Sir

The health decline among middle-aged men in Eastern Europe between 1950 and the late 1980s associated with cardiovascular disease1 has continued. Between 1990 and 1994, male life expectancy in Russia, for example, fell by more than six years2, yielding the widest gender gap in life expectancy (13.5 years) of all European countries. Intervention efforts aimed solely at the traditional risk factors of smoking, blood pressure, lipids and obesity are insufficient to stop this epidemic. A more productive approach to prevent premature death among Eastern European men might be to strengthen social relationships, decrease social isolation and depression, and to increase adaptive coping skills.

Eastern and Western European men differ very little with regard to standard coronary risk factors, their alcohol consumption and obesity3. However, there are striking differences between Eastern and Western European men in psychosocial risk factors: for example, Lithuanian men, who are four times more likely to die from coronary heart disease than Swedish men4, report more depression and exhaustion, less social support and integration, and fewer effective coping strategies than their Swedish counterparts3.
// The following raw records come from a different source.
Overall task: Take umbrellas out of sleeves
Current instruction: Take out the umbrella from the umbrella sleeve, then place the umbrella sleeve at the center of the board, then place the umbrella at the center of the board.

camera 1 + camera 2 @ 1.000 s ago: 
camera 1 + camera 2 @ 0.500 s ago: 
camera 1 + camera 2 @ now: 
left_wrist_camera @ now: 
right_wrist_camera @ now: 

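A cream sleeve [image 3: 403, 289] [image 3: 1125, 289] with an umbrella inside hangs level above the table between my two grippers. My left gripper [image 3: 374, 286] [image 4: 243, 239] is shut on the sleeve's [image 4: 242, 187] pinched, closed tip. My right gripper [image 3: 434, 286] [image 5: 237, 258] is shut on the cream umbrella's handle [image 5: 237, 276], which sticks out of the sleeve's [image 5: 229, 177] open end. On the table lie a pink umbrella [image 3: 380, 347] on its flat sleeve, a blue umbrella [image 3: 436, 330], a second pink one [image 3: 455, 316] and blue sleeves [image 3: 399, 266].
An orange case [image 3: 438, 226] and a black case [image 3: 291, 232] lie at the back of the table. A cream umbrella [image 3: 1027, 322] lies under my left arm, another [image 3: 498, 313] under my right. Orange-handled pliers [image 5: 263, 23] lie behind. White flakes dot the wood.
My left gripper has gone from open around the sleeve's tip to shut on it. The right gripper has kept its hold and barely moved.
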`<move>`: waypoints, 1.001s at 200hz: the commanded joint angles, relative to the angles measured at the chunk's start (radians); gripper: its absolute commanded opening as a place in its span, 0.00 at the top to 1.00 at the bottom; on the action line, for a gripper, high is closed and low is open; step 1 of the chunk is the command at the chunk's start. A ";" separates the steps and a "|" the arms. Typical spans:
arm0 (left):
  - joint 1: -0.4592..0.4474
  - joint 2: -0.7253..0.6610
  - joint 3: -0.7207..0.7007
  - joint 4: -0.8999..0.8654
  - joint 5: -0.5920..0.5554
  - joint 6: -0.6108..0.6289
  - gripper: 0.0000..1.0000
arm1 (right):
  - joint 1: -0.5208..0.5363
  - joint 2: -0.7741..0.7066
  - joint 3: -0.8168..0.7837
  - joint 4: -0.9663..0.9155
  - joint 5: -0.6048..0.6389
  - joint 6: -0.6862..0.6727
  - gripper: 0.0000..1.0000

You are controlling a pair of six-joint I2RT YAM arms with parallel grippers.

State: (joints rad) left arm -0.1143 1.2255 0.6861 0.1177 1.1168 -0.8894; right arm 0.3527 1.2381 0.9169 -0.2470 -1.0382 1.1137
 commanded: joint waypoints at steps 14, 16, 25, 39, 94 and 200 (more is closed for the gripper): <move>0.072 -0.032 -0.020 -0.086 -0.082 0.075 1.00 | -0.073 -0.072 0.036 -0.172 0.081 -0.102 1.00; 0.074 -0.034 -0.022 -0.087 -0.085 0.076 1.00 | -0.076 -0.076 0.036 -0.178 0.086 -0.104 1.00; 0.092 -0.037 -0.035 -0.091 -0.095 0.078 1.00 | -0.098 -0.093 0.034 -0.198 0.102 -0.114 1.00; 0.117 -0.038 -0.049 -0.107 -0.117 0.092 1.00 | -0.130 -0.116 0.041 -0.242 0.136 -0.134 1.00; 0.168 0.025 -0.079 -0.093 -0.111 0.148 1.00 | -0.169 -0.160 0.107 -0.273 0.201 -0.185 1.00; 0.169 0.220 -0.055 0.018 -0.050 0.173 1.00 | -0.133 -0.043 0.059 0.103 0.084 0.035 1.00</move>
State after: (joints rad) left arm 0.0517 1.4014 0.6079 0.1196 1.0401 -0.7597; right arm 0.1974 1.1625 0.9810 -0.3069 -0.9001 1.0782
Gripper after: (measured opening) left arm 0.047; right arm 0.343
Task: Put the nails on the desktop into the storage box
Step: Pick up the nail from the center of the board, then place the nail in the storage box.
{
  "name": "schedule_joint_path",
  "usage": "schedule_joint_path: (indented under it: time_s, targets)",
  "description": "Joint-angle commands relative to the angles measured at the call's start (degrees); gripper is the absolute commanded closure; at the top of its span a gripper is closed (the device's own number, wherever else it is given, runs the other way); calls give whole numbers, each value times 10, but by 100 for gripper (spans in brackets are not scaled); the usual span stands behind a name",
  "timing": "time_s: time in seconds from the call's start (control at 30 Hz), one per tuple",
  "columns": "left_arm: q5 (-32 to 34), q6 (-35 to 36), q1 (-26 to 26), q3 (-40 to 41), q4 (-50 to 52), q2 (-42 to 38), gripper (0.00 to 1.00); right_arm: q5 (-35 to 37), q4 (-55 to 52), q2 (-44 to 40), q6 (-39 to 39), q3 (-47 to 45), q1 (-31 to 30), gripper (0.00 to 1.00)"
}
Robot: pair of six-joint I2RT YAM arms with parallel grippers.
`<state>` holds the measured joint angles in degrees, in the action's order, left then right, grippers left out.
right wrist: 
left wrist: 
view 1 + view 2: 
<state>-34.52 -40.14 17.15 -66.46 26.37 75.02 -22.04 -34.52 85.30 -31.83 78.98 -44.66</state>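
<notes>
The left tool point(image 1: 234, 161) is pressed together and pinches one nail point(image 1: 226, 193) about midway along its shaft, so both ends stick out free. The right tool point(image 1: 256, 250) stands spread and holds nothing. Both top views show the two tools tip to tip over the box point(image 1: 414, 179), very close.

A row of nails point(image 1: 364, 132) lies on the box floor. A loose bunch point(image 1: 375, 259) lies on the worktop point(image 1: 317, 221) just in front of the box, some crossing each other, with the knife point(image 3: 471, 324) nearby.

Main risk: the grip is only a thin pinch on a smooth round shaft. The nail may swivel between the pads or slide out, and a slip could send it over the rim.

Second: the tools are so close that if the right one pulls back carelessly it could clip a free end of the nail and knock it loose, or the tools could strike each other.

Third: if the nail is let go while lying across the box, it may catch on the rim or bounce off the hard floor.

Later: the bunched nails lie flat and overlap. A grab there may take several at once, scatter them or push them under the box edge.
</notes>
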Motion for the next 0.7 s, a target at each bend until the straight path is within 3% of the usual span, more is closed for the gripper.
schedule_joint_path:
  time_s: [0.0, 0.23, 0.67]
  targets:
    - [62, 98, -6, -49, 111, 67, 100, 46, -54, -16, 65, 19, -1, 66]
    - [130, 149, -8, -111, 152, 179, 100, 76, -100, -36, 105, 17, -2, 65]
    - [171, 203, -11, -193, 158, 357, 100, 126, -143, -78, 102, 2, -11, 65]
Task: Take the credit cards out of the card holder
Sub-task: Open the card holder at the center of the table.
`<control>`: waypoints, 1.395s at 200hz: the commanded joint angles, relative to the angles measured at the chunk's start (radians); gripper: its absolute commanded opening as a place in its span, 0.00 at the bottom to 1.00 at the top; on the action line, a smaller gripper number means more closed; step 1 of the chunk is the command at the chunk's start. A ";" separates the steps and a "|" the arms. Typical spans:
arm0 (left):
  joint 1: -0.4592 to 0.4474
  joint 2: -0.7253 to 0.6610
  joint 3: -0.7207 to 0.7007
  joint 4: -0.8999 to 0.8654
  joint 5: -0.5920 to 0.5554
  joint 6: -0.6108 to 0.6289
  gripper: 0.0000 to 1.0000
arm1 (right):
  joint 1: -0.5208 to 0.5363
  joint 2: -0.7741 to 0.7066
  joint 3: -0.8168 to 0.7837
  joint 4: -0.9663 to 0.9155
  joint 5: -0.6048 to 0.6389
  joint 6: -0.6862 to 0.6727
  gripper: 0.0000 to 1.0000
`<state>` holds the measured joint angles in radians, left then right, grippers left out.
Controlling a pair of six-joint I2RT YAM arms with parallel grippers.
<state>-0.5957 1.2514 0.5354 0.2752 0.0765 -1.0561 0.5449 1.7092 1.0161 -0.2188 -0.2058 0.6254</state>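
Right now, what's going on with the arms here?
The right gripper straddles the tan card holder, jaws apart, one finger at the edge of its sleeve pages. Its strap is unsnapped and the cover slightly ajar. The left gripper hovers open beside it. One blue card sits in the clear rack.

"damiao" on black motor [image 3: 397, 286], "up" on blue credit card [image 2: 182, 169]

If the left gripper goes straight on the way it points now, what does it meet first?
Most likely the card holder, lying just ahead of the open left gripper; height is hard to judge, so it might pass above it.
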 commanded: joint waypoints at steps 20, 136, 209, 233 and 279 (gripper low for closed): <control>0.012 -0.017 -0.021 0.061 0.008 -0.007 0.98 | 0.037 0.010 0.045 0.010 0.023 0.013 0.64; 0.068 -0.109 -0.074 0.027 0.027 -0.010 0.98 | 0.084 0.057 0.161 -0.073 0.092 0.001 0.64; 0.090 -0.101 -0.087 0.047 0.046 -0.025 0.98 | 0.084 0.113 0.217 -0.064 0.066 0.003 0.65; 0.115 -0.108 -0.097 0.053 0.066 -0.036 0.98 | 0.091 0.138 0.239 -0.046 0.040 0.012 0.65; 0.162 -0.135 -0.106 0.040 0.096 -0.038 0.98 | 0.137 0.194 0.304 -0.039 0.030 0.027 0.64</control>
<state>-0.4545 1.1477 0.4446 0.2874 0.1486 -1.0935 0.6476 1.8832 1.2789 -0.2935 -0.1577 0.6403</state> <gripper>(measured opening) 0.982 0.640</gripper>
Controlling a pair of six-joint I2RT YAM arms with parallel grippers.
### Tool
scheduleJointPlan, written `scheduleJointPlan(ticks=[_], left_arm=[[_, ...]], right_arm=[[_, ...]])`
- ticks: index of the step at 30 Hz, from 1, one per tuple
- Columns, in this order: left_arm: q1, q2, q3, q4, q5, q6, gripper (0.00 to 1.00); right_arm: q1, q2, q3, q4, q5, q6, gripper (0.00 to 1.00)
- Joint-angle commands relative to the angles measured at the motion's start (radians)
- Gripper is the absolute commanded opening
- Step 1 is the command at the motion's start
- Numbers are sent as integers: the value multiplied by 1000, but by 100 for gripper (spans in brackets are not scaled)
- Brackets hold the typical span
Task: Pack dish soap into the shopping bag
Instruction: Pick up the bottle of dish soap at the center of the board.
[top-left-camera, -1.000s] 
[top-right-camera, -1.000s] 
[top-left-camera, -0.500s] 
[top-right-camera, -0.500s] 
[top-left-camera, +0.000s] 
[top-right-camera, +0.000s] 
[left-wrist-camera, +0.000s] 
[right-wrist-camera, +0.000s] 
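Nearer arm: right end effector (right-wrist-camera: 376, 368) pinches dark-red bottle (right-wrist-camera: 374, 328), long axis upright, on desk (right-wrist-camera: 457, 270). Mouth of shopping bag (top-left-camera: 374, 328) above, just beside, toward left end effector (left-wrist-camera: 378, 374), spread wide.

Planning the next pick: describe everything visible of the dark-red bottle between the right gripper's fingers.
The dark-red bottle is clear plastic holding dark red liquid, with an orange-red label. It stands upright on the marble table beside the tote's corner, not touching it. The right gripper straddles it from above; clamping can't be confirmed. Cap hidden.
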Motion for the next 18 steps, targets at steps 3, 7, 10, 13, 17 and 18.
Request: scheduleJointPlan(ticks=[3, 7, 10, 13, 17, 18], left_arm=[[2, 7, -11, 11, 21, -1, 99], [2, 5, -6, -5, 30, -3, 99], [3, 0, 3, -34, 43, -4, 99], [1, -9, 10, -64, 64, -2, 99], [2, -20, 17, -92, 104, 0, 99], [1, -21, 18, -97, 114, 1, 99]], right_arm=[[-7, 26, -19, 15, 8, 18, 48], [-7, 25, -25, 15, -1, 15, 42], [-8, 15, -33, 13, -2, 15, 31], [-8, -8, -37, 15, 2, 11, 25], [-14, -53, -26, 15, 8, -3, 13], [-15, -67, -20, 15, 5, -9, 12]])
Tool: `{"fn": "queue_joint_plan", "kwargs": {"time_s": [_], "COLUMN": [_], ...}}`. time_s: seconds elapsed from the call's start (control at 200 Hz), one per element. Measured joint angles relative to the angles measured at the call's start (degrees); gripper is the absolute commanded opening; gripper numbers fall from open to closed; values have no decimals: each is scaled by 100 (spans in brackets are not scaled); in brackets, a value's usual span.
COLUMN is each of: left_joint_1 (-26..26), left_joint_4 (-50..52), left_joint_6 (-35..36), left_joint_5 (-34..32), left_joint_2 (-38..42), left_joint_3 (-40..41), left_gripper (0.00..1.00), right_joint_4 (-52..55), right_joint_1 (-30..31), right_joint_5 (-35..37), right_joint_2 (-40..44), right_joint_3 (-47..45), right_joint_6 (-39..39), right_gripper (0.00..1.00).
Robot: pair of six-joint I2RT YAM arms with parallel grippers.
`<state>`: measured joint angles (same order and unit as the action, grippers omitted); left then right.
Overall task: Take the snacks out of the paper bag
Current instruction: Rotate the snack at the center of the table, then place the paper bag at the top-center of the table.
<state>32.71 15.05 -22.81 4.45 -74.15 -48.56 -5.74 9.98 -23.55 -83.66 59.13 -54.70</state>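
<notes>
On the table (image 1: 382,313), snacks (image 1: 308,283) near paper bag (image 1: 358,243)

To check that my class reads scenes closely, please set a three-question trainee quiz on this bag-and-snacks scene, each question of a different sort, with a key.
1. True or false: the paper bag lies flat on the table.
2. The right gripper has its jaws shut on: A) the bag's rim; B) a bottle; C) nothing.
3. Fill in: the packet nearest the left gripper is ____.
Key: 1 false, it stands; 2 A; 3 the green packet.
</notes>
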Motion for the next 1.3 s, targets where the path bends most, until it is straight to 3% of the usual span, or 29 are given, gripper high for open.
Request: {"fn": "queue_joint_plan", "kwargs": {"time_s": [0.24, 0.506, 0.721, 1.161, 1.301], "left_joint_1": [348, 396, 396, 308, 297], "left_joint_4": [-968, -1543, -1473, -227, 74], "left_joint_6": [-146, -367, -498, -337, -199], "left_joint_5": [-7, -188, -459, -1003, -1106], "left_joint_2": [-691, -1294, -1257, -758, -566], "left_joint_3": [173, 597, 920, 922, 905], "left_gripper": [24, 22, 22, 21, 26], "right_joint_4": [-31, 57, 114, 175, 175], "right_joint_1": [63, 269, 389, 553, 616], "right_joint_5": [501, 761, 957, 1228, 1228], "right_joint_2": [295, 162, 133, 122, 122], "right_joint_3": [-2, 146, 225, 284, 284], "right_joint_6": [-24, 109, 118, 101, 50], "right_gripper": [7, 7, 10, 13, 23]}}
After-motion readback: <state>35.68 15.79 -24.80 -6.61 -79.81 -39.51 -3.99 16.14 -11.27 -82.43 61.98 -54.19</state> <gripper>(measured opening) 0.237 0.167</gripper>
Women in Eastern Europe have not been affected in the same manner by the cardiovascular disease epidemic2. They also smoke less, are less likely to be hypertensive, and have higher levels of protective high-density lipoprotein cholesterol than men. Even so, only 40% of the variation in the gender ratios of mortality from coronary heart disease in 24 countries (including Russia, Lithuania, Poland and the former Czechoslovakia5) can be explained by differences in the known risk factors. Women may be less affected because they report more social support, are more socially integrated, and cope better with life crises and disasters than men6,7. Men are more likely to use avoidant coping, such as denial, distraction and increased alcohol consumption, whereas women use vigilant strategies6. Although women report more depression, they are more likely to accept depression as a disorder to be treated than are men8.

These gender differences may contribute to the health decline among Eastern European men, who have to cope with economic uncertainty, disruption of traditional male roles and the break-up of social relations, as well as the social stigma associated with the need to ask for help or turn to one's social network for support.